Audio Onset Detection

PublishedMarch 19, 2013

Assigneenot available in USPTO data we have

InventorsCynthia Maxwell Frank Martin Ludwig Gunter Baumgarte

Technical Abstract

Patent Claims

19 claims

Legal claims defining the scope of protection, as filed with the USPTO.

1. A method comprising: selectively detecting an onset in an audio signal associated with a musical piece comprising: pre-processing, on a device, the audio signal in a temporal domain; smoothing, on the device, the pre-processed audio signal; and selectively identifying, on the device, a quantity of peaks in the pre-processed and smoothed audio signal based on a size of a sample window applied to the pre-processed and smoothed audio signal, wherein the peaks correspond to individual peaks in the audio signal that represent distinct onsets in the audio signal associated with the musical piece, wherein selectively identifying the quantity of peaks comprises: identifying peaks in the pre-processed and smoothed audio signal based on the sample window having a predetermined size; eliminating one or more of the identified peaks by comparing each identified peak to neighboring peaks in a neighborhood associated with the each identified peak based on at least one of amplitude or temporal relationship to the neighboring peaks in the neighborhood associated with the each identified peak, the neighborhood determined by the sample window; identifying peaks in the pre-processed and smoothed audio signal that meet or exceed a peak strength threshold value; keeping the identified peaks that meet or exceed the peak strength threshold value even when identified to be eliminated based on the temporal relationship to neighboring peaks in the respective neighborhood; and selecting remaining identified peaks that are not eliminated as local maxima corresponding to the respective neighborhoods associated with the remaining identified peaks.

2. The method of claim 1 , further comprising: using the identified peaks to trigger an event on the device or a different device.

3. The method of claim 1 , wherein pre-processing the audio signal in temporal domain comprises: filtering the audio signal using one or more filters that model a human auditory system in frequency and time resolution to encode human perceptual model.

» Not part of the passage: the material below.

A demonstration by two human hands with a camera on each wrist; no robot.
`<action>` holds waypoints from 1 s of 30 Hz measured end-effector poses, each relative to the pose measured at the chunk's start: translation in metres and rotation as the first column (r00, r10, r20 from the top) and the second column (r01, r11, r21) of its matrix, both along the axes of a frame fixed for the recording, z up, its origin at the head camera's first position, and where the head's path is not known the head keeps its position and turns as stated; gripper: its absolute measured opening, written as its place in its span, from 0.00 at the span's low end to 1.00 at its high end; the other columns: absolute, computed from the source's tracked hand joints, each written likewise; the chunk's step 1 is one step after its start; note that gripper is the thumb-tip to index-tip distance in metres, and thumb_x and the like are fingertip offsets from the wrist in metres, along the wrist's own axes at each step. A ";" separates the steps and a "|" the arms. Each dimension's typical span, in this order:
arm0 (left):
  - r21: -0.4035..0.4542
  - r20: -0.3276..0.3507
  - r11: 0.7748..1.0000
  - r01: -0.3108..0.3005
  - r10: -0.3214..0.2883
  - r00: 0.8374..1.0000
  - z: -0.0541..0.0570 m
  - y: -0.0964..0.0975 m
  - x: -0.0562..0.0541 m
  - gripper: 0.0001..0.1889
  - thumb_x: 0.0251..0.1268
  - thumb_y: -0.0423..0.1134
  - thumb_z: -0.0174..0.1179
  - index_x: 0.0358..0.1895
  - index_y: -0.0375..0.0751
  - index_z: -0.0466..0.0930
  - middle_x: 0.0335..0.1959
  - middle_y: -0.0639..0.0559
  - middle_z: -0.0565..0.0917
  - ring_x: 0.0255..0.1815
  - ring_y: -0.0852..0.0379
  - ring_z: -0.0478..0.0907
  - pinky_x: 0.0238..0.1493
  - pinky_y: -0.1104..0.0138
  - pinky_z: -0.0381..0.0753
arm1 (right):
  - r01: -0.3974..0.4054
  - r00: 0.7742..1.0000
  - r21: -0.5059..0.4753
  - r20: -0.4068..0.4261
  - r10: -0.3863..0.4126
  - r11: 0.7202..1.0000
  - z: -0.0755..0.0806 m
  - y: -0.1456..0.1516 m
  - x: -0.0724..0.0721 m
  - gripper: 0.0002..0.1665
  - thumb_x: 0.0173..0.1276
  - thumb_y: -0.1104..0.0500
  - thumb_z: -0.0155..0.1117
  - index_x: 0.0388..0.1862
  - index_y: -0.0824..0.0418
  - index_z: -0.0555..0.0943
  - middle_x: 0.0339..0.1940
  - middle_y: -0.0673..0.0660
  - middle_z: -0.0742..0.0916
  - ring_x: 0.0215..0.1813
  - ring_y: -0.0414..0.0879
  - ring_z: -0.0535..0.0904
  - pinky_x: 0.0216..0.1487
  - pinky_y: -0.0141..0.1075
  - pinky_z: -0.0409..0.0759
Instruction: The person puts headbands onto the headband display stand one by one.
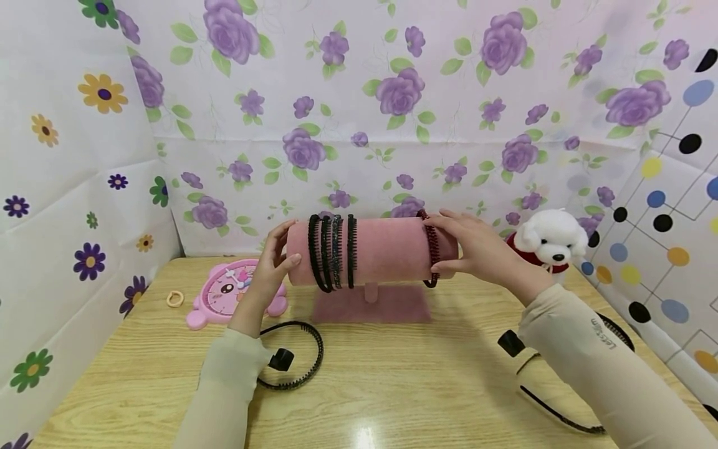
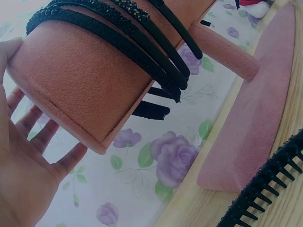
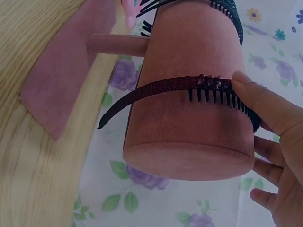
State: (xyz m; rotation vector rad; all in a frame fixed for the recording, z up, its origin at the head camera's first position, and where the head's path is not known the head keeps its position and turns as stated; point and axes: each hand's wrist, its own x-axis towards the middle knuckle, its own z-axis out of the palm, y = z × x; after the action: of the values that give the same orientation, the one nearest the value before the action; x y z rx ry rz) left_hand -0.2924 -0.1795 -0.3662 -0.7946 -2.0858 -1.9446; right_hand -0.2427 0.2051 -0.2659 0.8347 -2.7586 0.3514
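A pink plush headband stand [image 1: 389,249] with a thick horizontal roll rises on a post from a flat pink base [image 1: 370,308]. Several black toothed headbands [image 1: 351,252] sit side by side near its left end. My left hand [image 1: 268,268] holds that end, thumb on the front and fingers around behind. Close to the right end, a dark red headband [image 3: 161,87] with beads and comb teeth lies across the roll. My right hand [image 1: 477,249] grips this headband over the roll, its thumb [image 3: 251,90] on the band and the other fingers behind.
Left on the wooden table are a pink clock [image 1: 215,296], a small tan ring [image 1: 175,299] and a black headband [image 1: 321,355] beside my left wrist. On the right, a white plush dog [image 1: 552,240] sits behind more headbands [image 1: 561,416], partly hidden by my sleeve. Flowered sheets hang behind.
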 end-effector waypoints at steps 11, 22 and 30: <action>0.005 -0.002 1.000 0.000 0.000 1.000 0.001 0.000 0.000 0.33 0.66 0.30 0.48 0.74 0.51 0.53 0.75 0.51 0.57 0.74 0.57 0.55 0.68 0.56 0.57 | 0.031 0.999 0.018 -0.020 -0.031 0.999 0.000 -0.008 -0.002 0.48 0.53 0.43 0.74 0.71 0.50 0.66 0.73 0.64 0.69 0.73 0.65 0.62 0.68 0.62 0.59; 0.032 -0.016 0.999 0.015 -0.014 1.000 -0.001 0.000 0.000 0.33 0.66 0.29 0.48 0.74 0.51 0.54 0.73 0.55 0.61 0.70 0.62 0.59 0.64 0.63 0.60 | 0.000 1.000 0.001 -0.006 0.000 1.000 -0.001 -0.021 -0.004 0.50 0.54 0.42 0.73 0.73 0.53 0.64 0.73 0.65 0.68 0.74 0.63 0.61 0.70 0.62 0.56; 0.045 -0.016 0.999 0.019 -0.018 1.000 0.000 0.001 0.001 0.33 0.66 0.30 0.49 0.74 0.50 0.54 0.71 0.57 0.62 0.70 0.62 0.60 0.64 0.64 0.61 | -0.005 1.000 0.011 -0.027 0.005 1.000 -0.002 -0.030 -0.005 0.50 0.53 0.41 0.73 0.72 0.53 0.64 0.72 0.63 0.70 0.74 0.61 0.61 0.73 0.58 0.55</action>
State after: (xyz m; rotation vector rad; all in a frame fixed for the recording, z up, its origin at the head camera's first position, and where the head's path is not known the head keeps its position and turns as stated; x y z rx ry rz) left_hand -0.2915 -0.1781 -0.3657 -0.8208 -2.0256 -1.9805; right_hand -0.2473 0.1747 -0.2679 0.8431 -2.7366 0.3241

4. The method of claim 3 , wherein filtering the audio signal in temporal domain using one or more filters that model the human auditory system in frequency and time resolution comprises: selectively dividing the audio signal to generate a predetermined quantity of filtered audio signals of different frequency subbands; and summing the generated different frequency subband audio signals.

5. The method of claim 4 , further comprising performing signal rectification before or after the summing process.

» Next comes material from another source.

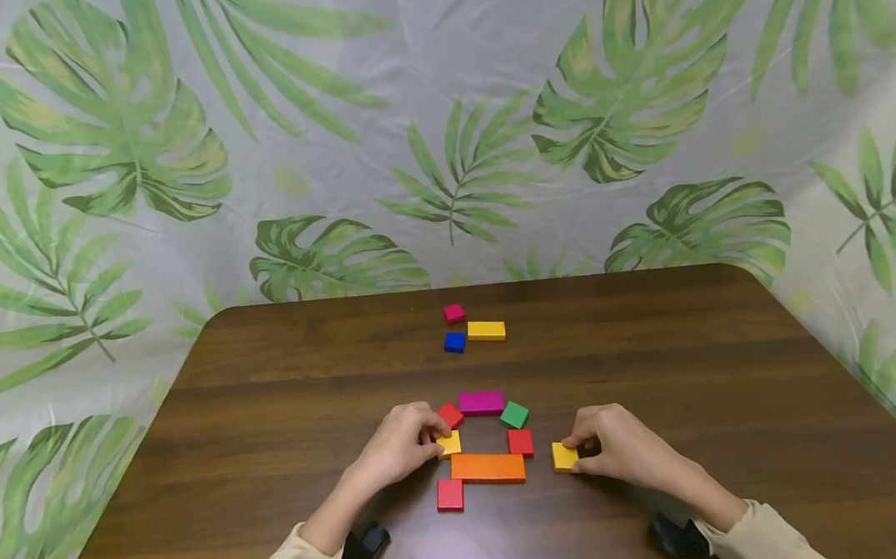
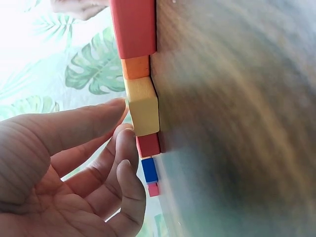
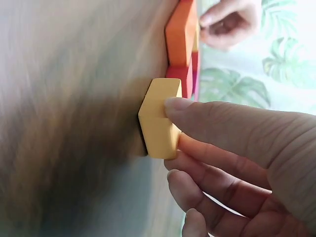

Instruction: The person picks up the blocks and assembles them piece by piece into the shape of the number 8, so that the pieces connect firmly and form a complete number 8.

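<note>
In the head view my left hand (image 1: 397, 445) has its thumb and fingertips on a yellow block (image 1: 451, 444), at the left end of a ring of blocks. A red block (image 1: 450, 414) sits just behind it, and a long orange block (image 1: 488, 469) lies in front. The left wrist view shows the same yellow block (image 2: 144, 108) flat on the table, thumb and index tips at its upper side. To the right, my right hand (image 1: 624, 444) pinches another yellow block (image 1: 564, 457) between thumb and fingers, a short gap from the ring; the right wrist view shows this block (image 3: 162, 121) close up.
A magenta block (image 1: 481, 404), a green block (image 1: 514, 415) and a red block (image 1: 520, 443) form the ring's back and right side. Another red block (image 1: 450, 495) lies at the front left. Farther back are crimson (image 1: 454, 313), blue (image 1: 454, 343) and yellow (image 1: 486, 331) blocks.
</note>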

6. The method of claim 1 , wherein smoothing the pre-processed audio signal comprises: applying a smoothing filter to the pre-processed audio signal in a single pass and in a single direction.

7. The method of claim 1 , further comprising changing the size of the sample window to increase or decrease the quantity of peaks identified.

8. The method of claim 1 , further comprising: identifying a temporally first peak in the pre-processed and smoothed audio signal; and comparing each identified peak to neighboring peaks starting with the identified temporally first peak.

9. The method of claim 1 , wherein comparing each of the identified peaks comprises: comparing each identified peak to a mean value of samples in the sample window to eliminate peaks that are less than or equal to the mean value.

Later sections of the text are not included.